Because it was rescheduled it lacked some of the ceremony one would expect but we had a clear starting point, a starting signal, a prescribed route, a stopwatch and a finishing point. Out time for a 5K (more or less) power walk was 43 minutes and 52 seconds. This time was officially recorded and I was challenged to beat that record next year. I was given a T Shirt and a ribbon with a Wisconsin Olympic Medal.
It’s hard to describe why this activity is wrapped in excitement. Is it because I am chasing away some of the myths about aging and decreased mobility? Is it because doing this lets the kid in me come out and play? I don’t know but I can’t wait to sign up for next year.
I also am cherishing some memories from this walk that God is using to remind me that He is walking the path of my life with me. Let me describe how these memories were created. You will need to let your imagination help you frame this picture.

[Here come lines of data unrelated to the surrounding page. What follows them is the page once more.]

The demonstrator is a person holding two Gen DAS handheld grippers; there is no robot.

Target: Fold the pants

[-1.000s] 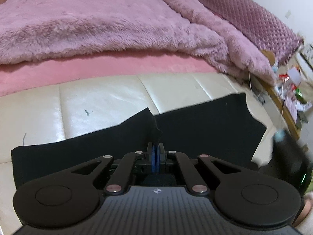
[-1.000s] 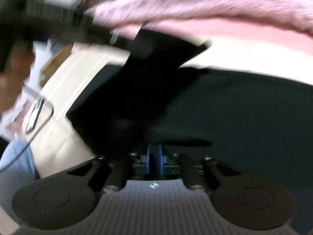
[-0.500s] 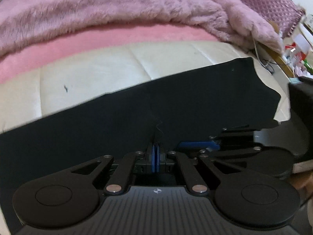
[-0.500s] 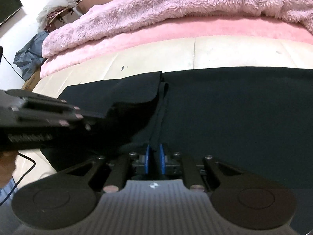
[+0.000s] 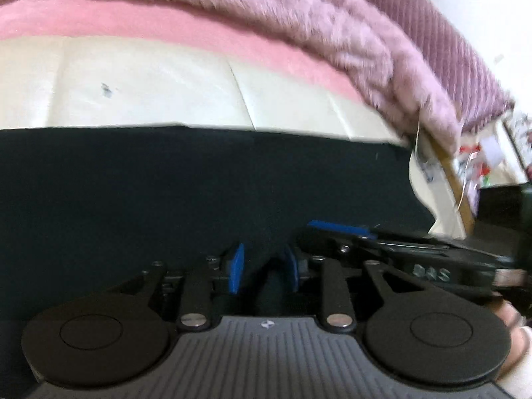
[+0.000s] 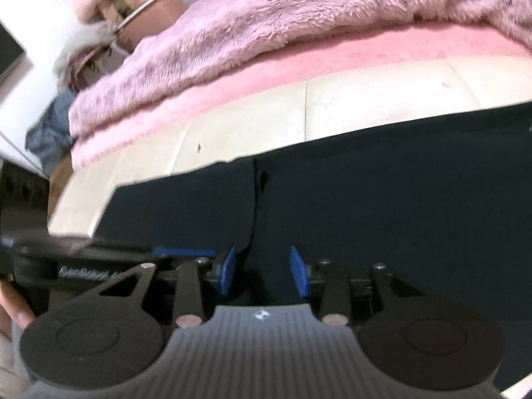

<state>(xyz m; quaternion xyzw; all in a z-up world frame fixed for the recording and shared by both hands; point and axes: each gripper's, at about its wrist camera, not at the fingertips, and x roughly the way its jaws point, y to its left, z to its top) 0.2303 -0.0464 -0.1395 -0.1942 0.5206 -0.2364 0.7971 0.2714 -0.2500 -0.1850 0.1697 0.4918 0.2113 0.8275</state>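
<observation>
The black pants (image 5: pixel 199 179) lie flat on the cream leather surface (image 5: pixel 149 96); in the right wrist view the pants (image 6: pixel 382 183) show a seam line running up from the jaws. My left gripper (image 5: pixel 262 266) is open just above the near edge of the cloth, blue pads (image 5: pixel 236 267) apart, holding nothing. My right gripper (image 6: pixel 264 269) is open too, low over the cloth. The two grippers sit side by side: the right one shows in the left wrist view (image 5: pixel 335 227), the left one in the right wrist view (image 6: pixel 186 252).
A fluffy mauve blanket (image 5: pixel 299 13) and a pink blanket (image 5: pixel 166 26) lie behind the pants. A purple quilted pillow (image 5: pixel 442 50) is at the far right, with clutter (image 5: pixel 478 163) beyond the edge. Bags and cloth (image 6: pixel 109 33) lie at the far left.
Both grippers were shut on the pants' cloth and have opened, letting it go. The lifted fold now lies flat. Both grippers have dropped low over the cloth.
</observation>
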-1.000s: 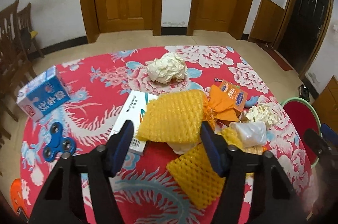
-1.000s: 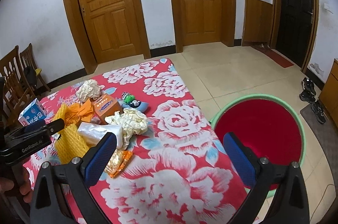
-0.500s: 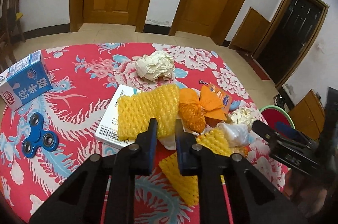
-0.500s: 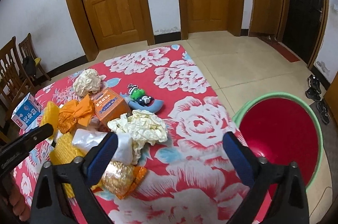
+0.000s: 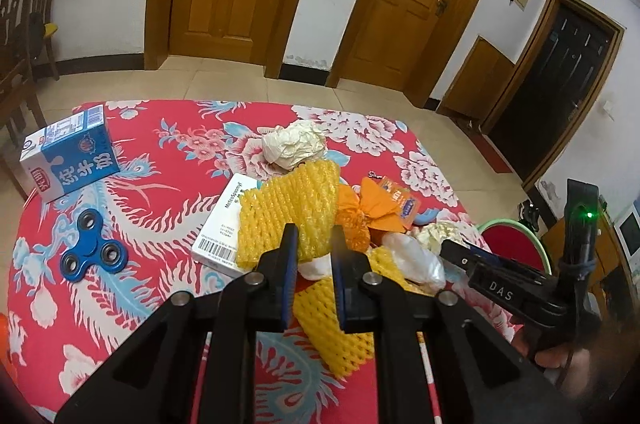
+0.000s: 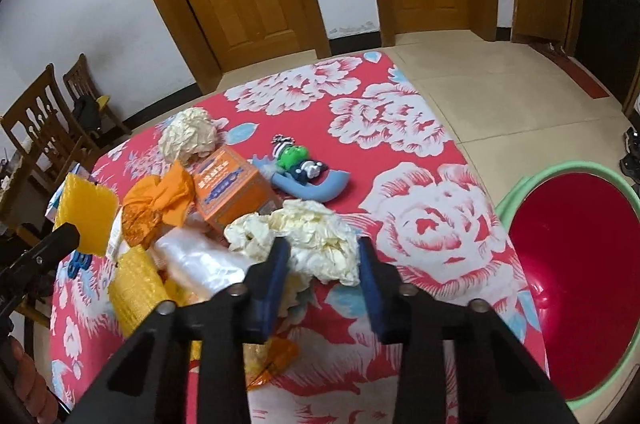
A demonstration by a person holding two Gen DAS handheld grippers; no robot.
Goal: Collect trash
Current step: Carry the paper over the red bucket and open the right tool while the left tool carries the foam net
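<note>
My left gripper [image 5: 313, 244] is shut on the lower edge of a yellow foam net [image 5: 290, 207] and holds it raised above the white box; the net also shows in the right wrist view [image 6: 86, 214]. My right gripper [image 6: 322, 260] has closed in around a crumpled cream paper wad [image 6: 308, 238] on the red flowered tablecloth [image 6: 424, 212]; its pads stand at the wad's two sides. A second yellow foam net [image 5: 340, 324], an orange wrapper [image 5: 372, 212], clear plastic [image 6: 196, 260] and another paper wad [image 5: 294, 143] lie in the pile.
A red basin with a green rim [image 6: 576, 280] stands on the floor right of the table. A milk carton [image 5: 70, 153], blue fidget spinner [image 5: 94, 250], white box [image 5: 224, 224], orange box [image 6: 230, 189] and a frog toy [image 6: 298, 161] lie on the table. Chairs [image 6: 44, 127] stand left.
My left gripper closed on the yellow foam net and lifted it. My right gripper moved left from the basin over the pile and narrowed around the cream paper wad.
</note>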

We had rounded a corner on the track and were walking an area with a beautiful lagoon on our right and Lake Drive on our left. I looked the part with my headphones blaring fast stepping music, my water bottle in my waist pack and my stopwatch around my neck. My whole focus was to finish this race and finish it fast. I was moving my feet, making sure my whole foot rolled onto the ground and my arms were pumping in rhythm. My breathing started to concern me but I knew I needed to ignore it.
Suddenly I felt hands on my shoulders. Their touch was so gentle that I didn’t startle or lose my stride. Then with firmness they guided me to the right side of the path. Before I knew why this was happening a biker blazed by us. Safe again, the hands were released from my shoulders. We walked on without comment. I am comforted now by remembering the gentleness and strength of these hands. I am glad my friend walked with me.
The second memory is created when we are nearing the finish line I begin to relax and I think I was planning to coast in. “Come on now,” my friend coaches. :Let’s put a little more energy into this. The finish line is in sight.” Finding strength from somewhere, I pushed harder. When we stepped over the finish line I felt that I had finished well.
I have a medal hanging on a hook with my T Shirt. Both will fade with time. I have memories of my friend who demonstrated a walk with Jesus. These will grow only brighter with time.